20060616

26/04/2006 Roma (Parte II)

Al día siguiente los demás se levantaron temprano para ir a la bendición papal y yo me quedé disfrutando de la hospitalidad romana, o sea, flojeando en el hotel. Mi oclofobia en grado menor me persigue a todos lados y se acentúa si está relacionado con la Iglesia Católica. Después de eso, nos juntamos a la salida del Vaticano y nos fuimos caminando al Castelo di San Angelo. Al Castillo no entramos, ni le dimos mucho boleto, pero si al puente que está justo en frente. El puente de San Angelo congrega a la mayor cantidad de vendedores ambulantes de imitaciones de marcas conocidas: Rolex, Fendi, Prada, Louis Vuitton, Armani, Montblanc, etc. El festival de la cartera mula, el reloj "de oro", la lapicera trucha, etc. Se pueden comprar cosas baratas y negociarlas con los vendedores, en su mayoría inmigrantes africanos, que hablan unos cuantos idiomas. Lo mejor de todo es que andabamos con el negociador #1 del mundo: Eduardo. Cada show que hacía para bajar en uno o dos euros el precio, le hubiesen valido un premio de la academia. Gestos, muecas, onomatopeyas, caminatas negando con la cabeza. Finalmente fue el más estafado: Compró unos lentes de sol por 8€ que le duraron solo un par de días.
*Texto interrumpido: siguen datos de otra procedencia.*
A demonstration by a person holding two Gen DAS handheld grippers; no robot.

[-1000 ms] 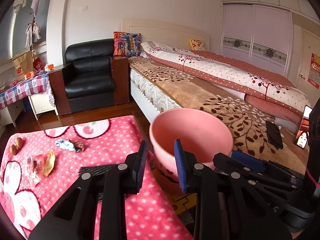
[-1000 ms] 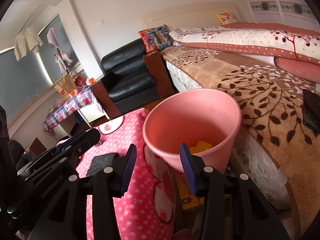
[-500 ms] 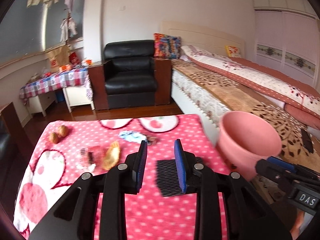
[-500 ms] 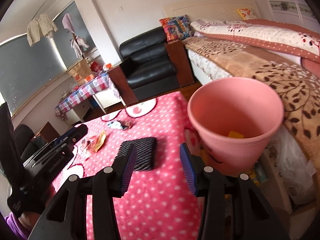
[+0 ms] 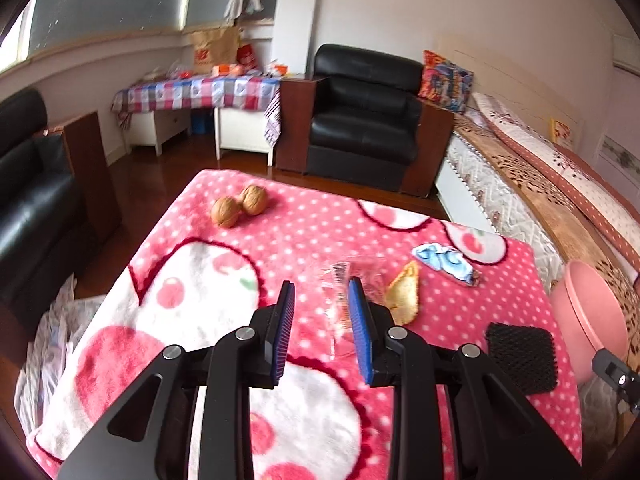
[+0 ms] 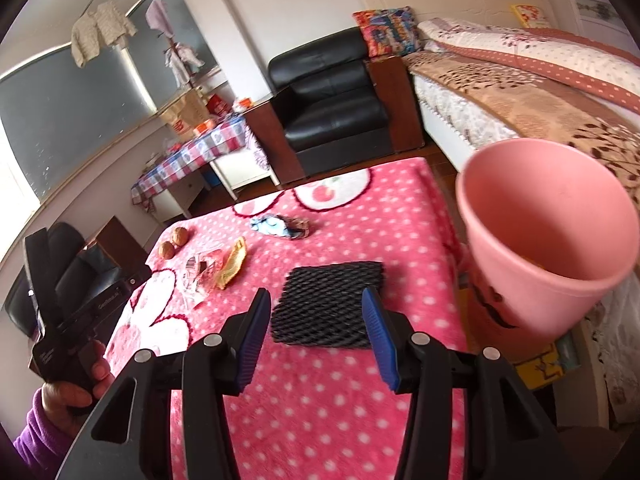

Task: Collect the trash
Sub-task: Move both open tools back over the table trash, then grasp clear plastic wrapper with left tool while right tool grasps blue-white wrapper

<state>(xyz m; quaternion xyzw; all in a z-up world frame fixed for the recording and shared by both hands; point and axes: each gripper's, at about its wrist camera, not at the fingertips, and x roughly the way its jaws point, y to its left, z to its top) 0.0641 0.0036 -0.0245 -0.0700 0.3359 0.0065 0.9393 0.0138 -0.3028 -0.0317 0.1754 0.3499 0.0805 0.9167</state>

Después de eso recorrimos una serie de lugares, muy puntuales: El Palacio de Justicia, Plaza Navone y su fuente de los cuatro ríos y la Piazza del Poppolo. De todos ellos les dejo una serie de fotos:


(Palacio de Justicia)

(Plaza Navone)

(Eduardo odia las palomas)

(Piazza del Poppolo)

Hasta que llegamos a Piazza Spagna, uno de los lugares mas lindos de la ciudad. En ella se juntan diariamente cientos de personas que sólo se sientan en sus escalinatas y pueden pasar horas admirando sus flores, su gente y lo cosmopolita que resulta el lugar. Es punto de reunión obligatorio para los turistas de la ciudad. Nos dedicamos a jugar un rato a Where is Wally? en el que yo era Wally y tenían que encontrarme en medio de la multitud. Así aparecía entre grupos de gente, un círculo de turistas japoneses y desaparecía para volver a aparecer. Bajando por la plaza, se puede encontrar la Fuente de la Barcarola, lugar donde Eduardo pudo limpiar los ataques de los ratones con alas. Saliendo de Piazza Spagna, nos encontramos con la Via Condotti, lugar donde están las principales tiendas de moda de Europa: Louis Vuitton, Gucci, Dior, Prada, Cartier, Salvatore Ferragamo. Sandris estaba feliz. Eduardo también. Para que estamos con cuestiones, si al viejo le gusta la alta costura.

At last, but not least, llegamos a la soberbia, fantástica, maravillosa y tradicional Fontana di Trevi. Es realmente hermosa. Fue construida en el año 1762 y es famosa en el mundo entero por una escena de un película de Federico Fellini, La Dolce Vita (1962), en la que la protagonista Anita Ekberg se mete en la fuente e invita a Marcelo Mastroianni. La tradición dice que hay que ir a la fuente y arrojar una moneda de espaldas, pedir un deseo y se concederá. Sobre todo si el deseo es volver a Roma. Ya ni me acuerdo lo que pedí, seguro que fue la paz mundial o el desarme nuclear. Si, seguro.